◆ **REQUIRED ACTION**: Copy out exactly the lines below that run from the one holding "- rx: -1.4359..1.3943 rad" to the one holding "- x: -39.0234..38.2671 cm", keeping both of those lines and no others.

◆ **MATERIAL PROVIDED**:
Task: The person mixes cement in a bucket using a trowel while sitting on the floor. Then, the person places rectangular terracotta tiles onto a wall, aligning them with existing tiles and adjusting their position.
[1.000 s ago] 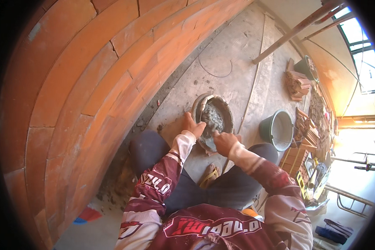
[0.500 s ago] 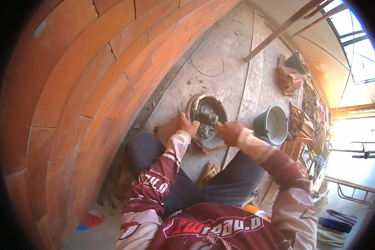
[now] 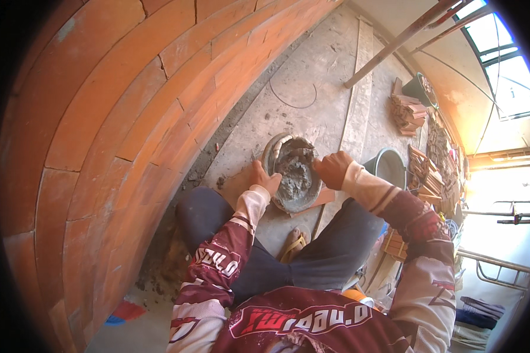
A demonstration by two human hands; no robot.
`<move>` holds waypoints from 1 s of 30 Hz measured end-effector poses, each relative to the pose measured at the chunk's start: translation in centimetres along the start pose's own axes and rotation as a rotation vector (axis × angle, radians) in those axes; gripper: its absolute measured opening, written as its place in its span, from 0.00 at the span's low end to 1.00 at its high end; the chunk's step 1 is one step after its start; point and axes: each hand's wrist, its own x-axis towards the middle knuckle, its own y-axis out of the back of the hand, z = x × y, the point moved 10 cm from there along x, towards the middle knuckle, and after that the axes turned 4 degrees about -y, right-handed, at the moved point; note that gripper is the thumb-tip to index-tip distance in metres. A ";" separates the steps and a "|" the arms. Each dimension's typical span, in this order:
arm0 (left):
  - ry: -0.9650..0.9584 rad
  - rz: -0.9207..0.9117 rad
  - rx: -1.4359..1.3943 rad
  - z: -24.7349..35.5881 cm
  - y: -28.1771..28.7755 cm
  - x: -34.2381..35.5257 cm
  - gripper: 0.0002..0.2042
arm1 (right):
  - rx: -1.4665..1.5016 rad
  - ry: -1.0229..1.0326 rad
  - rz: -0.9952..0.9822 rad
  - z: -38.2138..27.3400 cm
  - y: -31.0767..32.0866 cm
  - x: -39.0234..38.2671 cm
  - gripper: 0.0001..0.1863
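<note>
A round bucket [image 3: 269, 154] of wet grey mortar [image 3: 293, 179] sits on the floor before me, tilted toward me. My left hand [image 3: 266, 179] is closed on the bucket's left rim, thumb over the inside edge. On the opposite side, my right hand [image 3: 334, 169] is closed in a fist around what looks like a mortar-coated trowel [image 3: 305, 153]. Its blade lies in the mortar by the far right wall; the handle is hidden in my fist. Beneath the bucket's near right side shows a flat orange tile piece [image 3: 321, 197].
An orange brick wall [image 3: 118, 135] rises close on my left. To the right stand a green bucket [image 3: 388, 167] and stacks of orange tiles [image 3: 424, 176]. A slanting metal pole [image 3: 394, 44] meets the floor ahead, beside a long board [image 3: 354, 88].
My right hand has moved slightly up and right, carrying the trowel from the middle of the mortar toward the bucket's far right side. The left hand stays on the rim.
</note>
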 end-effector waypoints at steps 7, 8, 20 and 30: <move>0.057 0.037 -0.024 -1.1 0.1 0.3 0.26 | 0.238 0.059 -0.448 0.3 -9.2 2.6 0.11; 0.074 0.046 -0.026 -1.7 0.3 0.4 0.26 | 0.276 0.094 -0.558 -0.2 -9.9 2.5 0.12; 0.008 0.060 0.065 -2.9 0.3 0.8 0.24 | 1.913 -0.438 -0.596 -4.9 -17.7 -3.3 0.16; -0.025 0.022 0.062 -3.2 0.3 1.6 0.20 | 2.806 -0.458 -0.508 -9.8 -17.3 -3.0 0.17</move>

◆ **ANSWER AREA**:
  - rx: -1.4359..1.3943 rad
  - z: -24.7349..35.5881 cm
  - y: -28.1771..28.7755 cm
  - x: -34.2381..35.5257 cm
  - gripper: 0.0002..0.2042
arm1 (right):
  - rx: -1.4665..1.5016 rad
  - ry: -1.0229..1.0326 rad
  - rz: -0.9952..0.9822 rad
  - z: -38.2138..27.3400 cm
  - y: -31.0767..32.0866 cm
  - x: -39.0234..38.2671 cm

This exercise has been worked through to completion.